Меттенское аббатство, известное особенной, очищающей перед смертью силой, принимало на финальное успокоение не то чтобы обыкновенных страдальцев, а с историей, рекомендациями и крупными банковскими счетами. Сестры, что ходили здесь, не были бедными монашками, не нуждалась и Саломея, принявшая любовь многих, кто перед жестокой агонией потянулся к ней рукой. Вот ведь.

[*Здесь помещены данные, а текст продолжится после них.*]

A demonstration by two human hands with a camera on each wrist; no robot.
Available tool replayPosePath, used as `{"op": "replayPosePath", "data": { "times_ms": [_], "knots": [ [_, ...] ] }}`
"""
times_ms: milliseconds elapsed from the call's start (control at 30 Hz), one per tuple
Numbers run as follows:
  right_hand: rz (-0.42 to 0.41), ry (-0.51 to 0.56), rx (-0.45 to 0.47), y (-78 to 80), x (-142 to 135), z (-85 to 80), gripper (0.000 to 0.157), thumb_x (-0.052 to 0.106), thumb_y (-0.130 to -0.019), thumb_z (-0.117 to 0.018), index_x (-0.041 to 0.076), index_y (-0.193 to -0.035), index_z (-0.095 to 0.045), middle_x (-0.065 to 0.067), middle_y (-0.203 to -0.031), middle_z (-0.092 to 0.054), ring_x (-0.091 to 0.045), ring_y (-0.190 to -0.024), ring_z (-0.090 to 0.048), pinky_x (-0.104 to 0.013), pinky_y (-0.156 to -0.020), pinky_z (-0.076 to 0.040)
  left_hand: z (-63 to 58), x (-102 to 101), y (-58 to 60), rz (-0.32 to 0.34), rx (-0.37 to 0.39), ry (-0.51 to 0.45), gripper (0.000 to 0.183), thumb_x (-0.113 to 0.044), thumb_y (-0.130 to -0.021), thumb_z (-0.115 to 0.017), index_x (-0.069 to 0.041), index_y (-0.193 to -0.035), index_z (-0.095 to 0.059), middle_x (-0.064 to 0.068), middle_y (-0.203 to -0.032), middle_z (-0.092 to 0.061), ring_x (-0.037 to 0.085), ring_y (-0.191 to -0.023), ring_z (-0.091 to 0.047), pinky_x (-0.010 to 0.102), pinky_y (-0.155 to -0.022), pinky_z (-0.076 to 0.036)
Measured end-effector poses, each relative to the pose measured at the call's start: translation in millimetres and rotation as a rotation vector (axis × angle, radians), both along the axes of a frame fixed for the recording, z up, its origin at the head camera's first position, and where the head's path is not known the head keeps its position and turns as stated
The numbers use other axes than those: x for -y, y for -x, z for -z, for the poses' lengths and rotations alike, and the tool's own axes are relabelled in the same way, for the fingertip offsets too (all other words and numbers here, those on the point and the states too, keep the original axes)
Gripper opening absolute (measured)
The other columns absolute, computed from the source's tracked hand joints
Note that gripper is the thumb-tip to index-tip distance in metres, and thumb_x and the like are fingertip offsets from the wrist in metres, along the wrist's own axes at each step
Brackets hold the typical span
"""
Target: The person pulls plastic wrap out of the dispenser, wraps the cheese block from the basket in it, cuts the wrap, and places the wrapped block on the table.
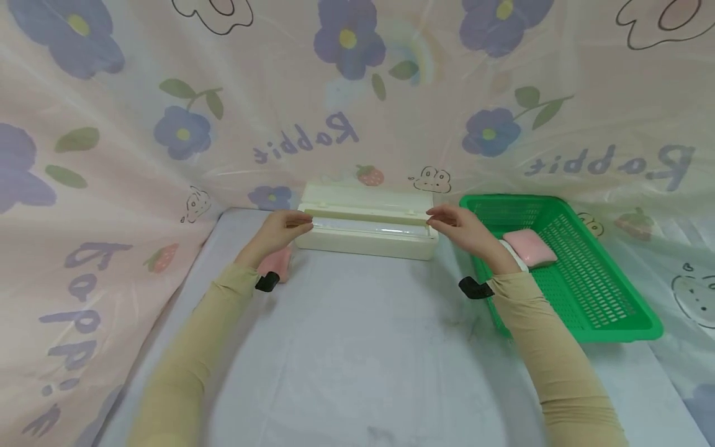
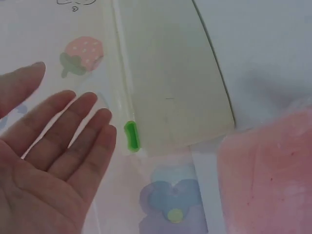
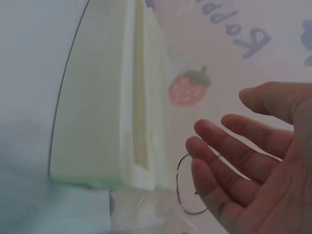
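A long cream-white box [image 1: 365, 244] stands at the back of the table, its lid [image 1: 365, 196] raised against the curtain. Inside lies a shiny, pale roll [image 1: 368, 228] that looks like cling film. My left hand [image 1: 280, 230] hovers at the box's left end, and in the left wrist view its fingers [image 2: 73, 122] are relaxed, the palm empty. At the other end is my right hand [image 1: 462, 231], with loosely bent fingers [image 3: 229, 165] and nothing held. A small green piece [image 2: 131, 136] shows at the box's corner in the left wrist view.
On the right sits a green plastic basket [image 1: 620, 292] with a soft pink packet [image 1: 530, 247] in it. Another pink packet [image 1: 283, 264] lies beneath my left wrist. A printed curtain [image 1: 391, 136] hangs behind and beside the white-covered table [image 1: 357, 347].
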State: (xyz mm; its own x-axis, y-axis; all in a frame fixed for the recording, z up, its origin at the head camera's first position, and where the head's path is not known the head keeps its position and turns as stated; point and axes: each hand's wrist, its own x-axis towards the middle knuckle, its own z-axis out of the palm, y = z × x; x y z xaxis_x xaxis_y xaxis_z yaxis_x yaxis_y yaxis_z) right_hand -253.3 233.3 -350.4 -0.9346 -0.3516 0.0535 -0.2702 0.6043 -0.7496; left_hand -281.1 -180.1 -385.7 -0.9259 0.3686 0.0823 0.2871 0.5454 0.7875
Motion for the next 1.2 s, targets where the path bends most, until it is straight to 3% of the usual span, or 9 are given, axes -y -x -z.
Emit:
{"op": "replayPosePath", "data": {
  "times_ms": [333, 567, 667, 1000, 1200],
  "knots": [
    [-0.052, -0.108, 0.000, 20.8, -18.9, 21.5, 0.036, 0.013, -0.098, -0.056, -0.006, -0.129, -0.053, -0.024, -0.120, -0.060, -0.037, -0.112, -0.055, -0.051, -0.095, -0.045, 7.0, 0.4, 29.0, 0.020, -0.012, 0.000, 0.031, -0.017, -0.097, -0.059, 0.000, -0.123, -0.061, 0.016, -0.121, -0.062, 0.029, -0.113, -0.057, 0.038, -0.099, -0.045],
    [-0.108, -0.184, -0.095, 36.5, -13.6, 38.6, 0.033, 0.011, -0.092, -0.066, -0.004, -0.121, -0.061, -0.021, -0.115, -0.063, -0.034, -0.103, -0.060, -0.048, -0.085, -0.051, 10.1, -0.2, 42.1, 0.036, -0.058, 0.039, 0.029, -0.010, -0.095, -0.060, 0.003, -0.121, -0.062, 0.016, -0.119, -0.063, 0.029, -0.109, -0.059, 0.038, -0.096, -0.048],
    [-0.119, -0.221, -0.112, 39.7, -8.1, 40.5, 0.032, 0.011, -0.091, -0.067, -0.004, -0.119, -0.063, -0.020, -0.111, -0.064, -0.033, -0.099, -0.060, -0.047, -0.081, -0.052, 11.7, -2.8, 45.7, 0.058, -0.052, 0.066, 0.030, -0.008, -0.092, -0.065, 0.004, -0.119, -0.063, 0.016, -0.117, -0.064, 0.029, -0.108, -0.059, 0.038, -0.096, -0.048],
    [-0.075, -0.281, -0.031, 49.7, 4.3, 44.1, 0.027, 0.013, -0.090, -0.068, -0.001, -0.114, -0.067, -0.012, -0.105, -0.066, -0.026, -0.094, -0.056, -0.039, -0.078, -0.050, 13.7, -15.6, 46.9, 0.079, 0.031, 0.080, 0.030, 0.000, -0.087, -0.068, 0.004, -0.116, -0.064, 0.020, -0.116, -0.064, 0.032, -0.107, -0.059, 0.038, -0.094, -0.049],
    [-0.089, -0.277, -0.022, 50.6, 8.3, 45.3, 0.018, 0.012, -0.092, -0.066, 0.002, -0.106, -0.072, -0.010, -0.101, -0.068, -0.024, -0.090, -0.058, -0.039, -0.077, -0.051, 15.3, -17.1, 48.5, 0.085, 0.010, 0.083, 0.025, 0.004, -0.086, -0.067, 0.006, -0.111, -0.066, 0.021, -0.109, -0.066, 0.032, -0.101, -0.062, 0.037, -0.089, -0.052]
  ]
}}
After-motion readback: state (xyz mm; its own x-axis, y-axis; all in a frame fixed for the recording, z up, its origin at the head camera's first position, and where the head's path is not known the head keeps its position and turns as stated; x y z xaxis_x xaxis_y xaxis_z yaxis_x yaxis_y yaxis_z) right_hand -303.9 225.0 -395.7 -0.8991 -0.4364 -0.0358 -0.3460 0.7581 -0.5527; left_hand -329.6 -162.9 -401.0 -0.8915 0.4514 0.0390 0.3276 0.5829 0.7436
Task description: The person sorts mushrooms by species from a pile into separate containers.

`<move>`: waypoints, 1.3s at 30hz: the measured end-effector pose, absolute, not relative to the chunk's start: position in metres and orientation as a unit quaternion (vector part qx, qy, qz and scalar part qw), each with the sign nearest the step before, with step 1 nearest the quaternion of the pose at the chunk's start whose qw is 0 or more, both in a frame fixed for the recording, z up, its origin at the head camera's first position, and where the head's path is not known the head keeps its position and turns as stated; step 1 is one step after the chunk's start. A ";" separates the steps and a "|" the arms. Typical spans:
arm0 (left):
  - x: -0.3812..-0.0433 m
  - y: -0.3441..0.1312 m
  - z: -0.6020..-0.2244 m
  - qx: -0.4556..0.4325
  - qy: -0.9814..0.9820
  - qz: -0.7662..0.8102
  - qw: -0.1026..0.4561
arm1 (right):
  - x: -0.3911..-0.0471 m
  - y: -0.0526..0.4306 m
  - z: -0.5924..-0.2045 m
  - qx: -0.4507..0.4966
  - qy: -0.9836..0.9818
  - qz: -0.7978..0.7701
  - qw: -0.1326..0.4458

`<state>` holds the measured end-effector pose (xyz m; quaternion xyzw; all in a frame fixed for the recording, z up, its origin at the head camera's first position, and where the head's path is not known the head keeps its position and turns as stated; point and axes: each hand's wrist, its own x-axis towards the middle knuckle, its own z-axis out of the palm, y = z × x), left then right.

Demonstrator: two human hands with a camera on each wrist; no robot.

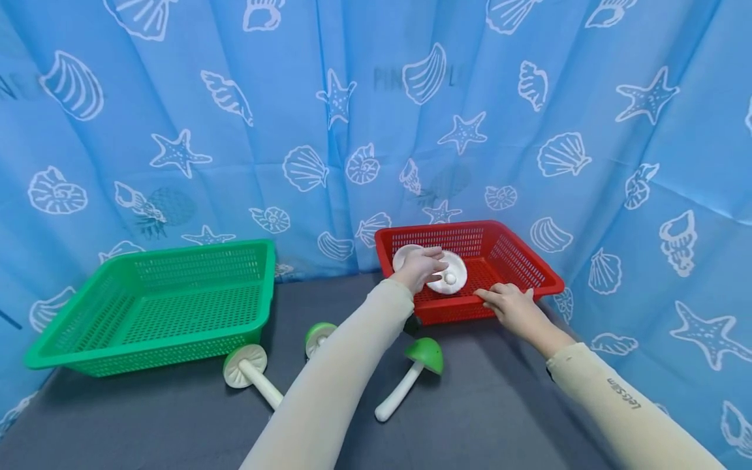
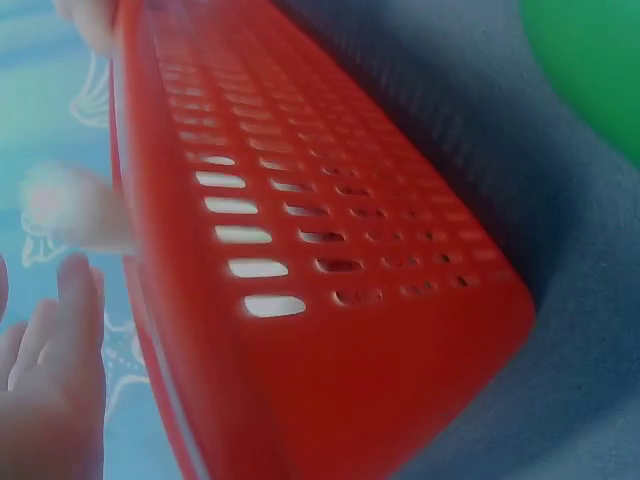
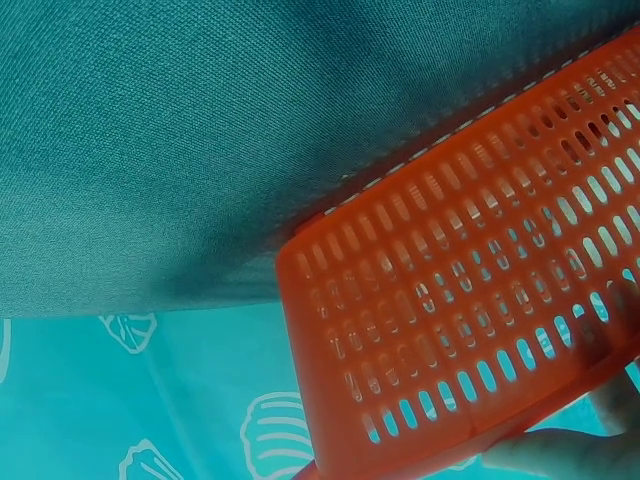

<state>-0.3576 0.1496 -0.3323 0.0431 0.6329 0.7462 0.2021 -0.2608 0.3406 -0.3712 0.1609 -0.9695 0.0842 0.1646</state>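
Left hand (image 1: 417, 267): fingers spread above the red basket (image 1: 458, 312) toward its left end, pinching nothing visible; contact with the white pieces cannot be told.
Right hand (image 1: 517, 310): fingers on the basket's near rim, right of centre, probably to steady it; whether they pinch or merely rest, I cannot tell.
Red basket: stands against the curtain (image 1: 352, 130), long slotted side facing the person, so both hands meet that side.
Inside it: a white disc (image 1: 455, 264) with a round nub, likely a mushroom seen stem-end on, and a second white piece (image 1: 407, 253) partly behind the left hand.
Loose mushrooms: green-capped, lying on their sides; one (image 1: 247, 365) just beside the green basket (image 1: 170, 356), one (image 1: 320, 331) partly behind the left sleeve (image 1: 343, 378), one (image 1: 413, 372) in front of the red basket.
Green basket: well apart on the left, slotted floor showing.
Desk (image 1: 470, 405): dark cloth beneath everything.
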 end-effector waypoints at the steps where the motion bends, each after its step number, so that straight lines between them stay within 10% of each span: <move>1: -0.356 0.149 -0.332 0.036 0.634 0.747 0.197 | -0.261 0.340 -0.371 0.162 -0.970 0.083 0.164; 39: -0.288 -0.026 -0.307 0.032 0.644 0.750 0.147 | -0.255 0.341 -0.357 0.145 -0.969 0.157 0.122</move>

А тут — никак. «Старость приходит?» — спрашивала себя Саломея.
Те, кого она любила глубокой любовью, беря в себя их дыхание, иногда выживали. Четыре месяца назад она, кажется, спасла собой итальянского юношу, неуклюже оступившегося на мосту в своем чудесном, переливающемся колокольным звоном городке. Она положила его руку себе между ног, прижав ледяные пальцы к пылающему влагалищу, и он выжил, выбив потом наколку с ее именем на своем левом плече.
— Я не могу принять ваш подарок, Конон, потому что тогда вы решите, что вместе с кольцом я готова принять и большее. А этого я сделать не смогу.
— Ты только думаешь, что не можешь, — спокойно ответил Конон. — Возьми кольцо, и оно поможет случиться всему остальному.
— Так бывает, — согласилась Саломея, — но я знаю, что сейчас этого не будет.
— Ваше сердце занято? — он почему-то опять сказал ей «вы».
Он почувствовал боль и желание причинить боль в ответ. Посмотрел на часы. 18:04. Кровь петуха.
— Тогда почему? — задал Конон один из своих самых нелюбимых вопросов.
— Вы просто не нравитесь мне, вот и все, — ответила она, покраснев.
— Ты… вы не можете говорить это серьезно, — он не справился со своим языком. Конон почти плакал, и поэтому его голос казался особенно плотным, низким, словно доносившимся из-под земли. — Я верну вам вашу веру, — прокричал он ей вслед, я сделаю так, что вы сможете открыто молиться, я знаю всех, от кого это зависит, вас возьмут в самый лучший, близкий к Аллаху монастырь!